== Segment start ==

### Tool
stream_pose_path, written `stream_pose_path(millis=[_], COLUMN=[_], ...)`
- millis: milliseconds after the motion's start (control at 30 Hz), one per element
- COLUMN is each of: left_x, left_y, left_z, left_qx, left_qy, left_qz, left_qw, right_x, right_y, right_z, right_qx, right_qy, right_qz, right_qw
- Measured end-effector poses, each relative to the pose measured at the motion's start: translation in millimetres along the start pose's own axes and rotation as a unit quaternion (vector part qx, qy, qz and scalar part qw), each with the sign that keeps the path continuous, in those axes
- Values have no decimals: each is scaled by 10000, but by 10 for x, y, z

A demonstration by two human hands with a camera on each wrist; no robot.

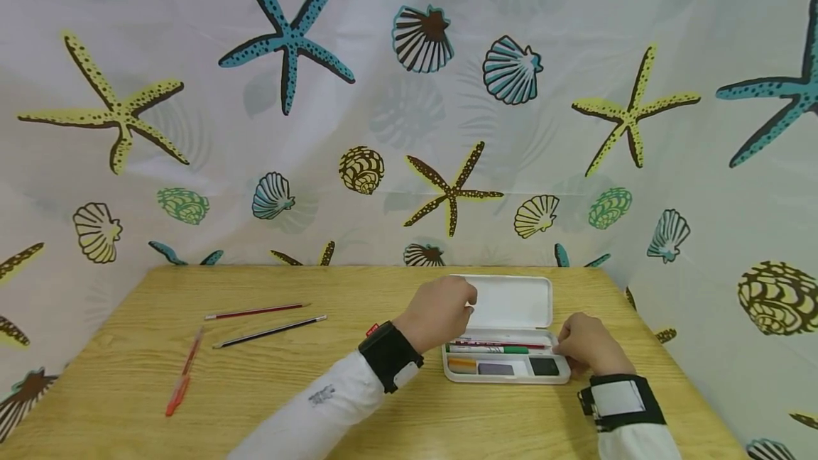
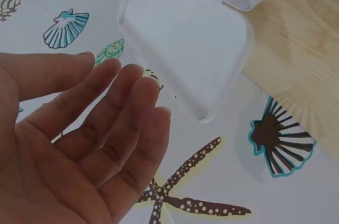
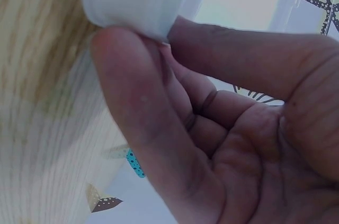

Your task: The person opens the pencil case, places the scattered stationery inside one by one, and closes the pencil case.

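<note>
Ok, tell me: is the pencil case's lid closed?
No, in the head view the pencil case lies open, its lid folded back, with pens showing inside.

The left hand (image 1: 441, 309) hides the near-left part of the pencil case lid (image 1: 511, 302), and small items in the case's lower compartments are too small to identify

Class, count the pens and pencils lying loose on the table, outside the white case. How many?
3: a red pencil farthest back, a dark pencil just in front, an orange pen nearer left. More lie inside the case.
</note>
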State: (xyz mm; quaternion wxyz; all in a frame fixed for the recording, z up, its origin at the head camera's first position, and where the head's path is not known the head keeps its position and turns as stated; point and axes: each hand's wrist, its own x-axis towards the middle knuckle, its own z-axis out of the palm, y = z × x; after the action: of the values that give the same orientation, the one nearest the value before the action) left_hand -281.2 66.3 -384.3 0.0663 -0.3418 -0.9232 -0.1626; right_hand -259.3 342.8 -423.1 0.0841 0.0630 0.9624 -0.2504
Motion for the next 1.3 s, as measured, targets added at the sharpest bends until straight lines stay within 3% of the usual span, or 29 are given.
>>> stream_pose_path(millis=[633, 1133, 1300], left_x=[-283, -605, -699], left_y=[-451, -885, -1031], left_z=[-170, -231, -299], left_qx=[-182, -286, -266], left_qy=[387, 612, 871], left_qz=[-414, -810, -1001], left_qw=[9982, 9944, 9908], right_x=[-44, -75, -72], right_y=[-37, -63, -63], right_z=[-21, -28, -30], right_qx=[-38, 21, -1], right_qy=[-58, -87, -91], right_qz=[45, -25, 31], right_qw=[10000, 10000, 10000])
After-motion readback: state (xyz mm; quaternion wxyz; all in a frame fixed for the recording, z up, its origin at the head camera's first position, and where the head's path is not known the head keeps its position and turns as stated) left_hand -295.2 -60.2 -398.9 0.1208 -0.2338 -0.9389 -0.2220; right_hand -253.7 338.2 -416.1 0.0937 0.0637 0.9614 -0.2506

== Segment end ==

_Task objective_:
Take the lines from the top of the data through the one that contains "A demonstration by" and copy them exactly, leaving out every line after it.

_Task solution_:
### Tool
stream_pose_path, written `stream_pose_path(millis=[_], COLUMN=[_], ...)`
- millis: milliseconds after the motion's start (control at 30 Hz), one per element
- COLUMN is each of: left_x, left_y, left_z, left_qx, left_qy, left_qz, left_qw, right_x, right_y, right_z, right_qx, right_qy, right_qz, right_qw
- Measured end-effector poses, each relative to the pose measured at the motion's start: translation in millimetres along the start pose's own axes and rotation as a unit quaternion (vector part qx, qy, qz and scalar part qw), each with the sign that keeps the path continuous, in those axes
- Values have no decimals: each is scaled by 10000, but by 10 for x, y, z

A demonstration by two human hands with a camera on each wrist; no robot.

No further output is expected here.